The National Institute for Occupational Safety and Health (NIOSH), part of the Centers for Disease Control and Prevention, recently awarded Dr. George Delclos and Dr. David Gimeno with a $1.3 million grant for their project on asthma in Texas healthcare workers. Drs. Delclos and Gimeno are faculty members of the Southwest Center for Occupational and Environmental Health in the Division of Epidemiology, Human Genetics and Environmental Sciences at The University of Texas School of Public Health. The School of Public Health is part of The University of Texas Health Science Center at Houston (UTHealth).
About the project:
In the U.S., asthma prevalence has grown by almost 15 percent and it is estimated that 15-to-25 percent of adult cases are caused or aggravated by work-related factors. Certain occupational groups are at an increased risk of developing work-related asthma, particularly health care workers (HCWs). In 2003, the same authors found that contribution of occupational exposure to asthma in HCWs is not trivial, especially among nurses, and that risk of asthma after entry into a health care profession was significantly increased for tasks involving medical instrument cleaning and disinfection, general cleaning, use of powdered latex gloves, and the administration of aerosolized medications.
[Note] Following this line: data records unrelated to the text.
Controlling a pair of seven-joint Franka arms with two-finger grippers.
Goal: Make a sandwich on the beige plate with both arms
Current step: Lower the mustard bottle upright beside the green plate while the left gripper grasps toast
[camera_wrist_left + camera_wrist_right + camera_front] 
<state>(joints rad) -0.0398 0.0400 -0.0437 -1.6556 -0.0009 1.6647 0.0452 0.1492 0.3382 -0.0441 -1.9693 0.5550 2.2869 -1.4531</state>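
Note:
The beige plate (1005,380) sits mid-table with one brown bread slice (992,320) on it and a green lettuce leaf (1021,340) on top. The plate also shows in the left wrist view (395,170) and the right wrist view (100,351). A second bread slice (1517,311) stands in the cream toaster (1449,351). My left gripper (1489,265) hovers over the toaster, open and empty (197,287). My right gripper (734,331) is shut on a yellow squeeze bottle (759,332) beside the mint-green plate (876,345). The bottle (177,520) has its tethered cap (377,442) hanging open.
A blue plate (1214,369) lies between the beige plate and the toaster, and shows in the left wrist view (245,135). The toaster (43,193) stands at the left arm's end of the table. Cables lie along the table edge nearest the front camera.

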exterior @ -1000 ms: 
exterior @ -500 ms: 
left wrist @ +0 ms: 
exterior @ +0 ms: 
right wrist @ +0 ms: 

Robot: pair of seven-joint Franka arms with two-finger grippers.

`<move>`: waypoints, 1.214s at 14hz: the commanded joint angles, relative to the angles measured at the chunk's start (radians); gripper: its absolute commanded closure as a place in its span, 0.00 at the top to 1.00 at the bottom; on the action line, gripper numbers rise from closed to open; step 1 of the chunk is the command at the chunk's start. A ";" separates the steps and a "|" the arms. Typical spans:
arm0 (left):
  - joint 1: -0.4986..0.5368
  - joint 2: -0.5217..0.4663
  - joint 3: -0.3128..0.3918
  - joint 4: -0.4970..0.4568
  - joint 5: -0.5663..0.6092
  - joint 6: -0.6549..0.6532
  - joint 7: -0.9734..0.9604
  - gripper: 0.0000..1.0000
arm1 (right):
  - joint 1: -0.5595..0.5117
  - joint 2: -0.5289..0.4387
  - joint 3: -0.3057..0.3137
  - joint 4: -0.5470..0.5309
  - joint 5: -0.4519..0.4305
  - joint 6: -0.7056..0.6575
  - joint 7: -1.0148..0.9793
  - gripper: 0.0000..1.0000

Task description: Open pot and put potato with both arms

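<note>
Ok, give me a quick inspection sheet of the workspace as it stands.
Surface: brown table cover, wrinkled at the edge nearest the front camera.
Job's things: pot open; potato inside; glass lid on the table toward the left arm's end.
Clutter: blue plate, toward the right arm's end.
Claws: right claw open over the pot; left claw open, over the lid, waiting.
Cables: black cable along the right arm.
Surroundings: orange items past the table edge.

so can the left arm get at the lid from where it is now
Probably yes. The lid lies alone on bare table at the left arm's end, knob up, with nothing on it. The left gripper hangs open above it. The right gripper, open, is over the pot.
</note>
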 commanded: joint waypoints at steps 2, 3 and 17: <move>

Over the past decade, health care related practices have changed, as has the use of certain products. It likely that these and other changes in health care setting practices, coupled with increased awareness of asthma in HCWs, have had an effect on the burden of asthma in this worker population. The goals of this project are to estimate changes in the associations between occupational exposures and asthma among HCWs during the last decade as well as to assess the socioeconomic impact of asthma in HCWs and, where possible, compare them to the situation at the time of the 2003 survey.